Именно это мышление всегда было свободно от разлагающего влияния еврейской культуры (Чемберлен был тоже антисемитом, хотя и не на животном уровне, его антисемитизм происходил из другой эстетики). Ему было неловко признаваться в нелюбви к еврейской культуре, так что пришлось объяснять читателям, что имеет в виду он не бытовой антисемитизм, а нечто иное: «Говорю это вовсе не из каких-либо кровожадных антисемитских побуждений, а только потому, что мне известно, насколько эта удивительная порода — семит, — распространяющаяся по всему миру и обладающая такою изумительною способностью все в себе ассимилировать — глубоко и внутренне изменяет все, к чему прикасается. Величайшие признанные авторитеты, притом вполне либеральные — как Вебер, Лассен, Ренан, Робертсон Смит — единогласно заявляют, что семит лишен настоящей творческой силы, но зато наделен совершенно исключительной способностью все усваивать. Но что такое это усвоение? Ведь, чтобы понять какую-нибудь мысль, я должен быть в состоянии как бы вторично сам ее породить, следовательно, она должна быть заложена во мне в скрытом виде, ибо творческое требует сотворца, чтобы жить. Наши индоевропейские гении ничем специфически не отличаются от той массы, из которой они вышли; напротив того, Шекспир более англичанин, чем кто-либо из его соотечественников; Шанкара — индус, со всеми его недостатками; Гомер — характерное сочетание истинно-эллинской расточительной силы созидания и самой беззастенчивой хвастливости; Гете — гениальный и добросовестный педант, представляет собою настоящий компендий немецкого характера.

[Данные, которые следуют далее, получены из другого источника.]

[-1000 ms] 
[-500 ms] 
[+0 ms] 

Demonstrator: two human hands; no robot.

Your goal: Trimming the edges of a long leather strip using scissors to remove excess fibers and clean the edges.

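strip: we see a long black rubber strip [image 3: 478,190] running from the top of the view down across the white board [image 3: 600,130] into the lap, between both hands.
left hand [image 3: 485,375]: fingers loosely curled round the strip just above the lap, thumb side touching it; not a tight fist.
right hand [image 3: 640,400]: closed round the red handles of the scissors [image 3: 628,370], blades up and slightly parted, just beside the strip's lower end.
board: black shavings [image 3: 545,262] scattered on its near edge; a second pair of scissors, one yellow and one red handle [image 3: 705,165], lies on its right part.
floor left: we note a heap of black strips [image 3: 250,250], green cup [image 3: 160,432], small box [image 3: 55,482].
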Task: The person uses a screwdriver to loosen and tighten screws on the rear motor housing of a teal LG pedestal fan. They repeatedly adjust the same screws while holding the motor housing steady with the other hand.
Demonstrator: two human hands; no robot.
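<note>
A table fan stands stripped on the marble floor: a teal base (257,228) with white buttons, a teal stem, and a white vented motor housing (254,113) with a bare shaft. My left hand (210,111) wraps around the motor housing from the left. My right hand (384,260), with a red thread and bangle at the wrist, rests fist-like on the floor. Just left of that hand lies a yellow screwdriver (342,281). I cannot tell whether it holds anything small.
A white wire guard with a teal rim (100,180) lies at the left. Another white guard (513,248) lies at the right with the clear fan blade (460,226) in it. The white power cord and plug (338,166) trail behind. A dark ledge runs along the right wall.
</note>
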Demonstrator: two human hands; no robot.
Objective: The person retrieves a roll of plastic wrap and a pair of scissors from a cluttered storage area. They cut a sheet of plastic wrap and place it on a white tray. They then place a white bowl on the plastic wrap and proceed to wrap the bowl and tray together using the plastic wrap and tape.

Только благодаря большому развитию жизненной энергии и внутреннего огня, излучающего больше тепла и света, благодаря этой activite de l'ame, как говорит Дидро в своем эссе о гении, — они творят нечто неслыханное и не существовавшее ранее. Мы же, этим гениям единокровные, как бы вновь творим это в себе и после того храним, как свое исконное и постоянное владение. Каким же образом можно ожидать такого процесса усвоения от человека совершенно чуждой расы, да еще лишенного всякой творческой способности? Я считаю это просто невозможным».